From 13.9 per cent in Jan 2011 to 10.1 per cent in Jan 2012, year- on- year inflation has declined further. Much of the decline in the later year can be attributed to decrease in inflation for the food group (from 20.2 to 9.2 per cent over the same period) due to better crop production and sufficient levels of buffer stock. Considerable decline is also due to fall in the global food prices which saw an year-on-year increase of 29.9 per cent in January 2011 but declined by 10.7 per cent in January 2012.
Most of the fluctuations in various inflation indexes can be traced back either to the global trends in commodity prices or domestic shocks such as due to floods, energy shortages or elimination of subsidies. Other shocks are also in the form of government increasing the minimum price of major crops (such as wheat) which consequently lead to increase in prices of other crops as well. Owing to this uncertainty which underlay these events, the optimal monetary response should therefore be a cautionary one. Any attempt to aggressively reduce fluctuations in inflation under the given scenario will push the level of output further below its natural level and therefore reduce the overall social welfare.
In developing countries where equity markets are by and large underdeveloped, businesses rely on loans to expand and run themselves. In Pakistan not even a fraction of businesses are listed on the stock exchange. Under an environment with high interest rates, likelihood of default increases for businesses as they are now required to pay huge amounts to their creditors (banks).
Moreover, the risk of default also increases as investors are now forced to pursue riskier projects in an attempt to earn higher
returns required for paying back the high interest bearing loans. Banks, anticipating this increase in the risk of default, keep the interest rates at the level which may not clear the market but maximise the banks’ profits. In other words, not everyone is able to get the loan even if one is willing to pay a higher price – credit rationing.
Higher interest rates coupled with other factors has resulted in a decline in gross capital formation (an investment indicator) from 22 per cent of GDP in 2008 to 15 per cent in 2010 (World Bank data). Economic Survey 2011-12 has shown private investment declining from 15 per cent of GDP in 2007-08 to 10.2 per cent in 2009-10. The provisional estimate for 2011-12 show that the private investment has further declined to 7.9 per cent of the GDP.
Despite excessive government borrowing, public investment has also failed to keep the investment demand stable and that, on the contrary, has declined from 5.4 per cent to three per cent over the same period. However, the World Bank estimates show that the gross savings rate has declined by less and has remained close 20 per cent of the GDP. With savings running ahead of investment, it is likely that the output growth will fall over the medium run if the trend in investment is not reversed with the help higher public investment and lower interest rates.
Having looked at the trends in inflation indexes and highlighted some of the costs associated with a high interest rate policy, I now return to the question under investigation – what is an optimal monetary policy? When the benefits of any policy are not clear while the costs associated with it are obvious, ‘caution’ becomes a virtue.

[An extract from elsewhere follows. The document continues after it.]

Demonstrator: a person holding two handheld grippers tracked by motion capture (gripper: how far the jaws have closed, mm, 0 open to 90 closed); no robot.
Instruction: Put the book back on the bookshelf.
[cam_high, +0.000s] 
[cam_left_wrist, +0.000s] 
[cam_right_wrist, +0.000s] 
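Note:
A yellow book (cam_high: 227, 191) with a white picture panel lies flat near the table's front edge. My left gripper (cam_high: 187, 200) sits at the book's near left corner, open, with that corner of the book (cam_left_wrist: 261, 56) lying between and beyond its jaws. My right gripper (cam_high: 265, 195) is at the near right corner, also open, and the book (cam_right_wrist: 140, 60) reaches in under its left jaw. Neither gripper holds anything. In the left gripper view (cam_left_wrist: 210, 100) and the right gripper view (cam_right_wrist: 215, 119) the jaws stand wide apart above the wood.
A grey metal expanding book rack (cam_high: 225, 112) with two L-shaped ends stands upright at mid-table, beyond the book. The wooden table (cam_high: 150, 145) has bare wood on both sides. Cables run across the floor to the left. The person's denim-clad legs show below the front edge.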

As long as the process of elimination of subsidies does not get completed and sufficient electricity is not produced to allow businesses to achieve economies of scale, it will not be appropriate to target a pre-crisis level of inflation rate. Additionally, an optimal monetary response to changes in inflation must adopt a cautionary approach if the underlying factors influencing the changes in price are supply or cost shocks.